Makah Ozette Potato, 3rd Grade
Throughout the school year, third grade students have been studying the life cycle of the Makah Ozette Potato. The life cycle of this particular potato was chosen because of ties to their Northwest Native social studies curriculum, and is being linked to NGSS Life Science curriculum connected to the focusing on the flowering of plants. This potato seed brought by Spanish Conquistadors to the Makah Nation hundreds of years ago is now a Northwest food tradition. In the fall, 3rd graders harvest Ozette potatoes planted by the previous year’s 3rd graders in school gardens and instructional farm plots. Potatoes are stored for late fall culinary & tasting lessons in school classrooms and kitchens. Winter learning activities include classroom visits by Master Farmer/Instructor Betsey Wittick of Laughing Crow Farms. In Spring, students observe master farmer Betsey Wittick planting potatoes on Laughing Crow Farm, then plant their own seeds at our instructional farm plots and school gardens. This pathway is also modeling place based education and enriching social and emotional learning across learning landscapes of working farm, instructional farm, school garden, school kitchen, and classroom.
Advanced Foods, High School
Career and Technical Education (CTE) and Family and Consumer Science Education (FACSE), has long been home to food studies course work in secondary education. Through the BISD Edible Education Initiative, Educulture has worked with teachers to design and facilitate a series of field classes to enrich and enliven Foods and Advanced Foods courses. Field classes include visiting Town & Country Market to practice meal planning, Following the Egg at Heyday Farm with Chef Tad Mitsui, learning about the anatomy of Hitchcock restaurant with Chef Brendan McGill (see above photo), and visiting to the Edible City exhibit at MOHAI.

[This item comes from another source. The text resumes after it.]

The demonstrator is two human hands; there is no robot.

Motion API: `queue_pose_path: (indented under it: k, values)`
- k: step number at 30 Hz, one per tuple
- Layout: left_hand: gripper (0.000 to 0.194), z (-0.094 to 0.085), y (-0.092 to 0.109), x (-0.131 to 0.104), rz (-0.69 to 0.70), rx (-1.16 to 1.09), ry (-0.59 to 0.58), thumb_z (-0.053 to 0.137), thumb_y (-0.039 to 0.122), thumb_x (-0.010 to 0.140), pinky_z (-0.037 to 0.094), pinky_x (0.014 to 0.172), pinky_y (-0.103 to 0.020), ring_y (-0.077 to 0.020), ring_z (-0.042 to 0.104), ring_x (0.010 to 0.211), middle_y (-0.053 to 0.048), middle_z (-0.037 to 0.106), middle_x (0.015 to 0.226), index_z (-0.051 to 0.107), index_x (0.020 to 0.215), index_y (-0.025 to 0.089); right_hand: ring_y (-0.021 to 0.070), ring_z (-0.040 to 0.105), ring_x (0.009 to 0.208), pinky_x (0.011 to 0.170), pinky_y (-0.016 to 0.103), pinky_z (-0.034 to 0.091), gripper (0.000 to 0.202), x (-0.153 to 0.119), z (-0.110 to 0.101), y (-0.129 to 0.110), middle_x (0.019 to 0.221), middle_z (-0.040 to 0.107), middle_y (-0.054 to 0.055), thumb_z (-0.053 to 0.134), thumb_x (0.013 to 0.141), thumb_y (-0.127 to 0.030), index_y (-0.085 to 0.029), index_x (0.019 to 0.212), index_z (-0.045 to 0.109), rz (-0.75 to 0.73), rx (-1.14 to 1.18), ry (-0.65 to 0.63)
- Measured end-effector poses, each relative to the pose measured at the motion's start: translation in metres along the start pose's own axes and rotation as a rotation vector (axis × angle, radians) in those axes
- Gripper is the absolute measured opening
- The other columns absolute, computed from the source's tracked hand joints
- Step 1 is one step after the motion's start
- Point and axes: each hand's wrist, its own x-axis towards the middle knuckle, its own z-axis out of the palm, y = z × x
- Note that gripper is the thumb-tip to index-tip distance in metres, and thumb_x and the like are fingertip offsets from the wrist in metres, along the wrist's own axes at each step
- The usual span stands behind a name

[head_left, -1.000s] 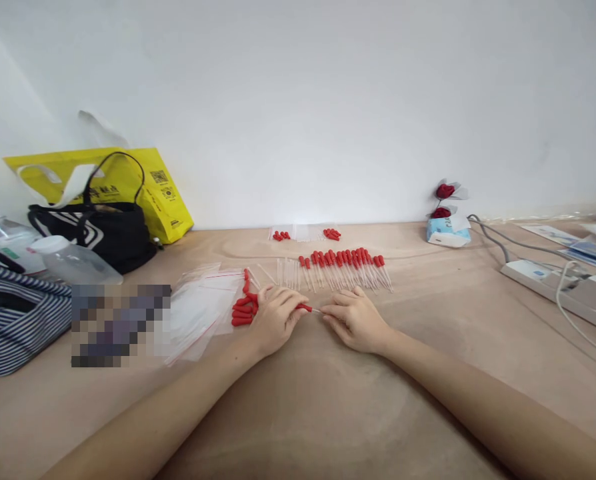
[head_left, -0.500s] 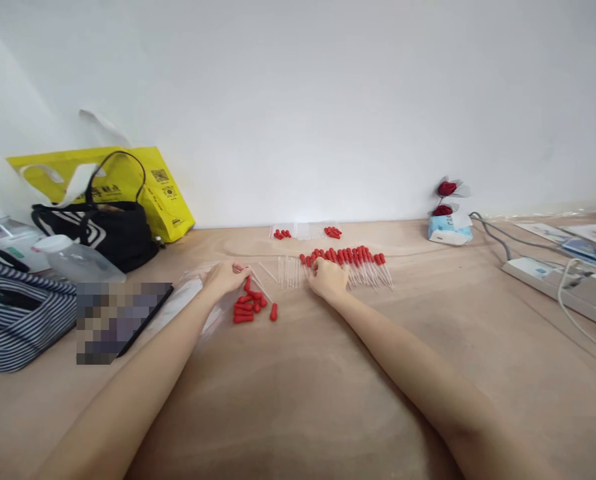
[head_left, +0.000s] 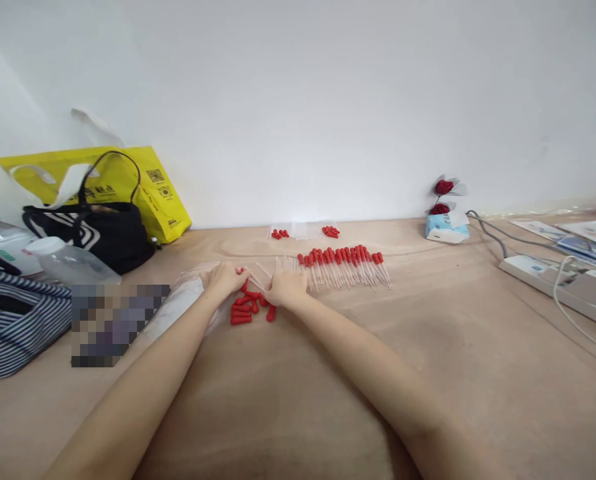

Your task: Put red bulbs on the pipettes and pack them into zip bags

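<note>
My left hand (head_left: 224,280) is closed in a pinch, with a small red rubber bulb (head_left: 242,271) showing at its fingertips. Thin clear tubes (head_left: 256,280) slant between the two hands. My right hand (head_left: 287,288) has its fingers drawn together by the tubes' lower ends; what they hold, if anything, is hidden. Below the hands lies a loose pile of red rubber bulbs (head_left: 241,310). One more bulb (head_left: 271,313) sits just under the right fingertips. Bare clear tubes (head_left: 289,262) stand out behind the right hand. To its right, droppers with red bulbs (head_left: 345,257) lie in a row.
Small clear bags with red bulbs (head_left: 331,231) lie near the wall. At left are a plastic bag (head_left: 178,310), a plastic bottle (head_left: 75,260), a striped pouch (head_left: 21,333), a black bag (head_left: 113,233) and a yellow bag (head_left: 163,200). A power strip (head_left: 553,280) and tissue pack (head_left: 447,228) are at right.
My right hand has moved left from the row of droppers to the tubes beside my left hand. The left hand stays about where it was, still pinching.
</note>
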Motion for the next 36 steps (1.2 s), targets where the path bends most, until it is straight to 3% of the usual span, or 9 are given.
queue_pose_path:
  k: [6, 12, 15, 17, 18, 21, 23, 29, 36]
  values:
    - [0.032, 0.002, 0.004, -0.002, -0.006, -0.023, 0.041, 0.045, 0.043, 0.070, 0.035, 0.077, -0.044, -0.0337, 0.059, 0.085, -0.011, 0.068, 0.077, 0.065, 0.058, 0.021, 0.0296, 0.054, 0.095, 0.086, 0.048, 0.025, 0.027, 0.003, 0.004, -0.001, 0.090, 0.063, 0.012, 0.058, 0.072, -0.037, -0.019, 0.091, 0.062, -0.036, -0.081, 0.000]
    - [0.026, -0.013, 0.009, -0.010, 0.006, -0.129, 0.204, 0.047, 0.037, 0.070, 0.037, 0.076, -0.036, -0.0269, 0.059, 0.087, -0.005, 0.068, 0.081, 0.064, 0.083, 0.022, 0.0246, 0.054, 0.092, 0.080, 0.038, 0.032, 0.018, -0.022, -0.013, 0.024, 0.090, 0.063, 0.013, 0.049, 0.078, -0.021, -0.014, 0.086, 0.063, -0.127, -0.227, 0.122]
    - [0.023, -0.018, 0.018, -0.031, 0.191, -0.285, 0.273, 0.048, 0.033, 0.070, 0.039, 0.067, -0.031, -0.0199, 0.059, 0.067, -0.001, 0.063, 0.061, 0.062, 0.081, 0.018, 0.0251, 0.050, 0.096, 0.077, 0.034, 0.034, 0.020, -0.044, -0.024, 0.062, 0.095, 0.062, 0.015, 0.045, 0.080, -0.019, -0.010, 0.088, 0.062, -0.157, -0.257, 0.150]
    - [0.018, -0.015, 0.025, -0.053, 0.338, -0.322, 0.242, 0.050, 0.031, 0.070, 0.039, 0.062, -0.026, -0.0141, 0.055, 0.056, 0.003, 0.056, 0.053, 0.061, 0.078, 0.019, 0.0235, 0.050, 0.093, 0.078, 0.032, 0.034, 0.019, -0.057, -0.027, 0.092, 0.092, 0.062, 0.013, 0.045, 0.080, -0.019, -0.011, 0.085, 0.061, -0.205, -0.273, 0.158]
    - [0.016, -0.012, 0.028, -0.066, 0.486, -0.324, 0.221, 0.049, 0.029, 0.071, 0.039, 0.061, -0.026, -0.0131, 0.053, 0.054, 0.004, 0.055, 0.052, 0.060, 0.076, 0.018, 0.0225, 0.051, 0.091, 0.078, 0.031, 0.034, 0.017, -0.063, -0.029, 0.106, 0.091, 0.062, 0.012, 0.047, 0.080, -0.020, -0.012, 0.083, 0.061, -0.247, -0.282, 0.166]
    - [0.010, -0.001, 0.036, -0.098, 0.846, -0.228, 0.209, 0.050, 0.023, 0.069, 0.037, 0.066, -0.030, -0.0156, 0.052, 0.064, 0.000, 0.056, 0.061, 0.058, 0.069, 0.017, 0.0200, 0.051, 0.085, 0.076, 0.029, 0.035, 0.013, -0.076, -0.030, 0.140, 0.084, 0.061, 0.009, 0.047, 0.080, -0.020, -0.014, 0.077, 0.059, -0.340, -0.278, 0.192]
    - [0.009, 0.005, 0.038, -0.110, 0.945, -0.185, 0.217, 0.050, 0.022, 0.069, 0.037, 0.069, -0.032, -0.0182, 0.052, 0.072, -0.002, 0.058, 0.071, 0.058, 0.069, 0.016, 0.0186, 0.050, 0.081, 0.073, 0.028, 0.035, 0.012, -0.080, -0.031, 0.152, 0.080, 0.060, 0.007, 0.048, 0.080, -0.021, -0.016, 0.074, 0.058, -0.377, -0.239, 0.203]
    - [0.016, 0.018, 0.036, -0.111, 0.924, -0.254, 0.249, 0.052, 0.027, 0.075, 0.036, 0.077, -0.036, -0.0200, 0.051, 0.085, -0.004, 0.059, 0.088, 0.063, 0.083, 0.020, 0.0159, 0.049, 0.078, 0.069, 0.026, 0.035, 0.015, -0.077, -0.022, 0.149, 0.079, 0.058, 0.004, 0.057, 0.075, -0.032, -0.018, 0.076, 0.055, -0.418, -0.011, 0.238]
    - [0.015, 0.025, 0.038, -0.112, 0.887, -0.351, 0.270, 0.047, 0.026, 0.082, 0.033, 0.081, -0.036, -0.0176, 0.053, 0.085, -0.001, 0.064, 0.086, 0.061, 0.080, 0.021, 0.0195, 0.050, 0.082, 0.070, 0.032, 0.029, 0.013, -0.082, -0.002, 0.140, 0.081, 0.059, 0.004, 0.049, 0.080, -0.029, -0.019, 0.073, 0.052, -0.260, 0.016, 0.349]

Global Citizenship, High School
Bainbridge High School’s Global Citizenship course is a required senior elective with a third of the semester’s curriculum focusing on issues of farming and food. EduCulture has been enriched and enhancing the Global Citizenship curriculum with field classes that examine anatomy of local food production at Middlefield Farm (owned by Town & Country Markets, and managed by Farmer Partner, Brian MacWhoter), exploring the anatomy of the grocery store at Town & Country Market (see above photo), and through classroom dialogues with these local farmers and grocers. The edible education initiative has helped to bridge classroom and community towards a more lived curriculum that localizes their global studies in farming and food, and helps prepare BHS seniors to navigate their food communities as college students.